Je suis fatiguée que nos familles, loin par la distance, par les fâcheries, loin parce qu’ils ont mieux à faire, ne nous apporte aucun soutien. Je suis fatiguée d’être l’intelligente qui revient, qui recontacte parce que « tu comprends, la vie est courte, c’est bête de rester fâché ». Je suis fatiguée de voir mon beau père qui part en vacances tous les 15 jours, faire la morale à son fils. Fatiguée de l’entendre se plaindre que les jours où il est disposé à nous visiter, nous ne sommes pas disponibles. Fatiguée qu’il ne respecte pas les consignes de ne pas ramener des gâteaux plein de merdes ou du chocolat qui reste dans un placard avant d’être jeté. Seuls mon père et ma mère sont sans jugements. Les autres sont confits dans leur petite vie, petits problèmes et en oublie les autres.

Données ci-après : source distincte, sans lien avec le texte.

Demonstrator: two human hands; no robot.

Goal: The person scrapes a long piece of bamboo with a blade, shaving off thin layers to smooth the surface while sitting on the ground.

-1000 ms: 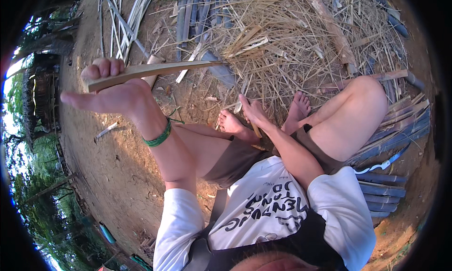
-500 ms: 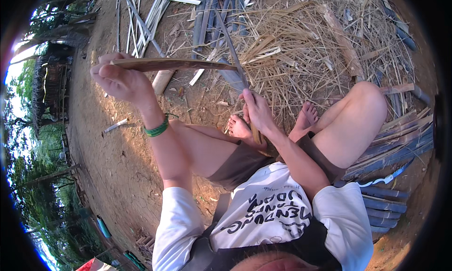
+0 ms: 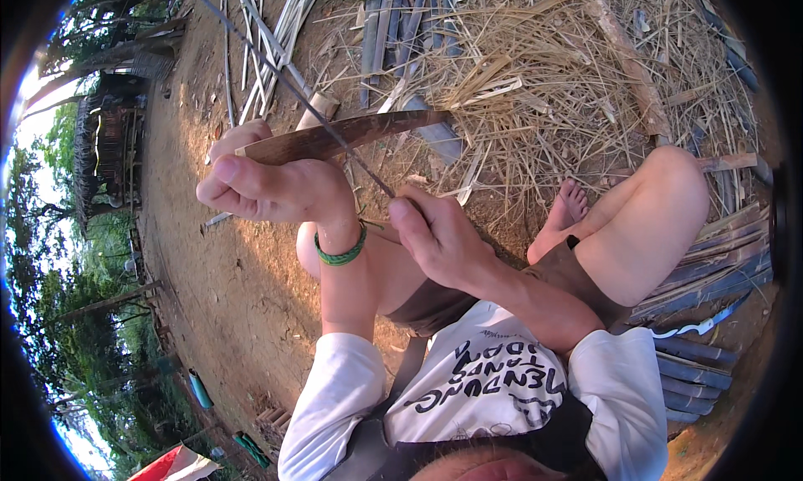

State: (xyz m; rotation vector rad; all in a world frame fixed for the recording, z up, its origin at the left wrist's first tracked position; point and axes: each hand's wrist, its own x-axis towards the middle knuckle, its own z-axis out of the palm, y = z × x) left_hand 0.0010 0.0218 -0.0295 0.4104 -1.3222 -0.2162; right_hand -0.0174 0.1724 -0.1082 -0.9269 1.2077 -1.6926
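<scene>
My left hand (image 3: 280, 186) is closed round one end of a brown, slightly curved bamboo strip (image 3: 381, 130), which reaches out to the right. A green braided bracelet (image 3: 343, 247) circles that wrist. In my right hand (image 3: 442, 237) is a long thin-edged knife (image 3: 266, 64); the fist hides its handle. Its dark blade slants up and to the far left, crossing the strip near its middle. Whether the blade touches the strip I cannot tell.
Dry shavings (image 3: 535, 104) cover the ground ahead of my bare foot (image 3: 562, 209). Pale strips (image 3: 272, 54) and dark bamboo slats (image 3: 389, 29) lie at the far side. Split bamboo (image 3: 703, 276) is stacked at my right. A cut log (image 3: 631, 71) lies among the shavings.
My right hand has come up and left, swinging the blade from nearly upright to a leftward slant across the strip. My left hand has moved right and nearer, bringing the strip along.
</scene>
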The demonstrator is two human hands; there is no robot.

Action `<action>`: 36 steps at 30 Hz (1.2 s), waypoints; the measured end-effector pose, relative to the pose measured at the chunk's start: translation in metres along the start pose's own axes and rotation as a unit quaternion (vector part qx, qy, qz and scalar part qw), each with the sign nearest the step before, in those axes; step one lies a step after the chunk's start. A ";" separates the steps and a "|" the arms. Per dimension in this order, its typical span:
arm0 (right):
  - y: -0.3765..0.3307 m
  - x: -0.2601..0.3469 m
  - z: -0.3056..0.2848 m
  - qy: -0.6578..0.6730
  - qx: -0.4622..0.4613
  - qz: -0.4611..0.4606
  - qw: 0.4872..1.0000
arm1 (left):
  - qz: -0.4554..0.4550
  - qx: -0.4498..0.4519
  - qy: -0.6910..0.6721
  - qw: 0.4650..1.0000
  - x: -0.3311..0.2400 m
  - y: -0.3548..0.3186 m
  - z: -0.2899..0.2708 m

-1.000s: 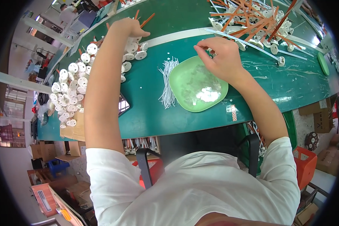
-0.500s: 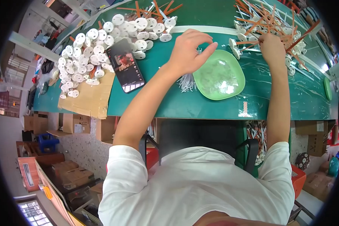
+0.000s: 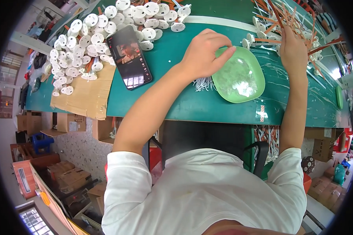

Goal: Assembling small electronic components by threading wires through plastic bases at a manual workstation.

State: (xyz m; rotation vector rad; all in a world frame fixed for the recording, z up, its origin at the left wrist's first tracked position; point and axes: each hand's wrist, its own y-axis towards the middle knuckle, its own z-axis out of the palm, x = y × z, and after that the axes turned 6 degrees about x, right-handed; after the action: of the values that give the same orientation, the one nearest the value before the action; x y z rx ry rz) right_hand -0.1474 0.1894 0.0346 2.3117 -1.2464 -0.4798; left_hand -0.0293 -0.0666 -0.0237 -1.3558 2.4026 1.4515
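My left hand (image 3: pixel 208 54) hovers over the left rim of a light green square dish (image 3: pixel 259 84), its fingers bent and the thumb apart, with nothing visible between them. Inside the dish is a cloudy, shiny content too fine to make out. A bundle of thin white strings (image 3: pixel 204 84) lies under that hand, partly hidden. At the right, my right hand (image 3: pixel 294 49) is closed at a pile of orange-brown strips (image 3: pixel 290 17) with white round discs. A brown strip (image 3: pixel 275 13) rises from its fingertips, which seem to pinch it.
White round discs (image 3: pixel 79 51) are heaped at the left, partly on a cardboard sheet (image 3: pixel 86 92). A phone (image 3: pixel 129 56) with a lit screen lies beside them. A white strip (image 3: pixel 223 22) crosses the green table. Another green dish (image 3: pixel 339 97) stands at the right edge.
My right hand has shifted within the pile, and a brown strip now stands up from its fingers. The left hand keeps nearly the same pose. The whole view has shifted slightly.
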 end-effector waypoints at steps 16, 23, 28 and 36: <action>0.000 0.000 -0.008 0.605 0.027 0.205 0.769 | -0.021 0.053 -0.022 0.998 -0.014 0.000 -0.002; -0.002 0.007 0.011 0.807 0.055 0.253 0.531 | 0.066 0.096 -0.242 0.963 -0.040 0.008 -0.006; -0.005 0.020 0.017 0.832 0.028 0.279 0.478 | 0.026 0.146 -0.295 0.944 -0.055 0.007 -0.010; -0.018 0.058 0.005 0.539 -0.150 -0.022 0.828 | -0.142 0.017 -0.340 0.930 -0.039 0.000 -0.004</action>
State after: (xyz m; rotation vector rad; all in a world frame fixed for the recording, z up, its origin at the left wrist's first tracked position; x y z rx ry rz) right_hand -0.1076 0.1475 0.0158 1.8065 -0.4838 0.5563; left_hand -0.0035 -0.0440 -0.0051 -0.9229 1.7075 1.4683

Et puis, surtout, je suis fatiguée de mes enfants. A force de courir, de faire 1000 choses à la fois, je n’ai plus de plaisir avec eux. Je n’ai pas envie de me poser avec eux et de faire un jeu. De toute façon c’est impossible avec Gabriel. Je fais les choses parce que je dois les faire. Mais j’ai envie de liberté, de tranquillité, d’être sans enfant.  Parce que je n’ai pas signé pour n’avoir que des emmerdements et aucun plaisir. Parce que j’ai le sentiment de ne vivre que des contraintes. Et que non, avoir des enfants, ce n’est pas que du bonheur, et quand l’un d’eux est handicapé, c’est juste pour ta gueule.

Oui, je suis en colère. Oui, j’en ai marre. Oui, je veux une autre vie. Pour moi et eux. Non, je ne suis pas prête à pardonner.